I spent a lot of time discussing raster images because they are the norm for most websites and for images taken by digital cameras and phones. But remember I said that there was a second type of image. That is a vector image. The primary difference between a raster image and a vector image is that unlike a raster image which consists of individual dots, a vector image uses line segments and fill areas and a lot of mathematics (which we will not go into here) to ‘build’ the image and color it. As a result, the software can easily scale vector images with no loss of detail because it is just a matter of mathematics to increase the line segments and fill areas. That perhaps is an oversimplification, but the takeaway is that a vector image can typically be resized with no loss of detail. Some graphics programs allow the user to design images as vector graphics. This type of image can be especially useful for things like corporate logos which can then be used in different sizes for different places on the website without having to create a new logo file for each location.
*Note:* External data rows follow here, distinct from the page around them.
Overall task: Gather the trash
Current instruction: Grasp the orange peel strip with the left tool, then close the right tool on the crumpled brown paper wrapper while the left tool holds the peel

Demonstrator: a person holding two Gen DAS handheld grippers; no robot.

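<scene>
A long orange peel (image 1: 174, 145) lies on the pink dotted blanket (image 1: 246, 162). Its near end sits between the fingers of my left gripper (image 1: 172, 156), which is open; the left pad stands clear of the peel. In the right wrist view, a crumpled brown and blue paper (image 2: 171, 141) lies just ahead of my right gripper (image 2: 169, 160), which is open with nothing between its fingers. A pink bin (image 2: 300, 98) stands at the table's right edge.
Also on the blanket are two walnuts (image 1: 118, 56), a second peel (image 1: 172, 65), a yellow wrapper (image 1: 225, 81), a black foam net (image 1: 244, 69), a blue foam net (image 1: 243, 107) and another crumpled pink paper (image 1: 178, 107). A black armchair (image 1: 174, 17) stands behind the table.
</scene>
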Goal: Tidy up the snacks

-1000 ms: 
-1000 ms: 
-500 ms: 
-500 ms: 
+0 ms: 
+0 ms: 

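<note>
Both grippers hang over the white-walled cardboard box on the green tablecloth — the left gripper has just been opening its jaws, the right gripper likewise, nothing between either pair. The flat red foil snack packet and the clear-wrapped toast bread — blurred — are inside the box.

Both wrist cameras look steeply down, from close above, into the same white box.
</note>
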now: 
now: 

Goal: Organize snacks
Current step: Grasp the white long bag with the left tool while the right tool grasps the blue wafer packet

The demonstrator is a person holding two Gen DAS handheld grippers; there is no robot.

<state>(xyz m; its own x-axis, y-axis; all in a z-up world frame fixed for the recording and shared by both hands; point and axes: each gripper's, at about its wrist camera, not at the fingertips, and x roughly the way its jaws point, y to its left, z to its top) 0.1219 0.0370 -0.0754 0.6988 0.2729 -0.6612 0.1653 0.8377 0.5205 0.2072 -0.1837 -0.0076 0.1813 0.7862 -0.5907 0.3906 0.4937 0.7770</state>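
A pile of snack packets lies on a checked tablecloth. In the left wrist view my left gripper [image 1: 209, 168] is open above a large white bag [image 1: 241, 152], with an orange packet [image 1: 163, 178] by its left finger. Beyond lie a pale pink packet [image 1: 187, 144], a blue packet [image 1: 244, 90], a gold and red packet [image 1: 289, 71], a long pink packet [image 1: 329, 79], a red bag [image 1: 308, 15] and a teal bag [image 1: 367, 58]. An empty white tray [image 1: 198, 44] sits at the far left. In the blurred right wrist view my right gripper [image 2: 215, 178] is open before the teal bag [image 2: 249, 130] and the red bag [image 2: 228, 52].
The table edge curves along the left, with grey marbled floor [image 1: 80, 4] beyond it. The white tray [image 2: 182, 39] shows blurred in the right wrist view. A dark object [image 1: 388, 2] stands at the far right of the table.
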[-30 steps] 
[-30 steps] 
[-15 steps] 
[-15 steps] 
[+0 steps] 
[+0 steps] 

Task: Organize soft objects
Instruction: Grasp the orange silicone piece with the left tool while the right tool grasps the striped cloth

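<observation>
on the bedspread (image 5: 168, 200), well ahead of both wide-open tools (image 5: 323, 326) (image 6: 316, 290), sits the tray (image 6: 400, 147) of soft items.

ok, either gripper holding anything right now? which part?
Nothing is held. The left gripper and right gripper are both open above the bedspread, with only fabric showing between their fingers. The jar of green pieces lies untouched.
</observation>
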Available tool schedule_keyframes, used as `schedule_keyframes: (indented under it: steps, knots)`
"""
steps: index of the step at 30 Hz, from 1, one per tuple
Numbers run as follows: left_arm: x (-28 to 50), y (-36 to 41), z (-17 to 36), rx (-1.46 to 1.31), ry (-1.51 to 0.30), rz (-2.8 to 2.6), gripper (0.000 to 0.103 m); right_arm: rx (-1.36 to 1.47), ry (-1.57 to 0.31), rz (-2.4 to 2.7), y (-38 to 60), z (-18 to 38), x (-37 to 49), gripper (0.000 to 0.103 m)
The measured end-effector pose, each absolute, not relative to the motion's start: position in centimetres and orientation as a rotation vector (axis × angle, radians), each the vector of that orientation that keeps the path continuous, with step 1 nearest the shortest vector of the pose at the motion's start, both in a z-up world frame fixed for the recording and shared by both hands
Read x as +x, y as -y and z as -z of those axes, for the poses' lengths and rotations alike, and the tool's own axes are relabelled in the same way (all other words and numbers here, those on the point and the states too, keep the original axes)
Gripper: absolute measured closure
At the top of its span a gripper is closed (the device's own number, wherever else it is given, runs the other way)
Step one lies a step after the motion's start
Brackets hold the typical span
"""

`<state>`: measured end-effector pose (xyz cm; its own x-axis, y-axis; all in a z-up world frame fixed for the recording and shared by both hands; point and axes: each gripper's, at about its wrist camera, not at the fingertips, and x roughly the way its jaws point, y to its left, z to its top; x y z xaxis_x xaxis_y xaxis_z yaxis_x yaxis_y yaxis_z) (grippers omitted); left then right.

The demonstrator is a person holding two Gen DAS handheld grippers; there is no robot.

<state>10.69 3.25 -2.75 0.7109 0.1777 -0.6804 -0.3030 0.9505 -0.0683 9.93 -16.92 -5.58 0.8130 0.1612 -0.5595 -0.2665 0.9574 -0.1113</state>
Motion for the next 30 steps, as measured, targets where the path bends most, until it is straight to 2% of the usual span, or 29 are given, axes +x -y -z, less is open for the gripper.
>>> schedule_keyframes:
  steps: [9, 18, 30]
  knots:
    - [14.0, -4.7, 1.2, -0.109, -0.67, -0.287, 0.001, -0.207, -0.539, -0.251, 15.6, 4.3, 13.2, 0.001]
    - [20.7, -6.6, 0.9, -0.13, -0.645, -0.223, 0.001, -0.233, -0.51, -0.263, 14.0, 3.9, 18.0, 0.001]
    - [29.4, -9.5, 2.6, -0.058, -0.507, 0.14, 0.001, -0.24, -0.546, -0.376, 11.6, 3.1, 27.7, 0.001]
Assuming that most images you use on your website will be raster images, you may want to consider resizing them before you upload them to your web server. Sure, the website, or more specifically, the viewer’s browser, can resize the image for the viewer when the page is displayed. However, this requires the transfer and use of an image that may be substantially larger than the size needed for the page. Remember that the more data that a page requires before it can be built on the viewer’s browser, the slower the page can be rendered. I have seen pages that have over a dozen images that take over a minute to render because each of the images was saved from a 12-megapixel camera and then resized to display as essentially thumbnail images. By resizing the images prior to uploading them to the web server’s file system, you can reduce the amount of time needed to transfer the image file across the internet as well as the time it takes the browser to render it for display on the page. Thus, my general rules when resizing images are:

    1. Crop the image to only show the portion that is important.
    2. Resize the image to approximately the size needed on the web page before uploading it
    3. Upload the cropped and resized image to the web server before placing it on the web page using your site-building tool.

That’s all for this time. Hope you learned a little about how to efficiently use images on your web pages.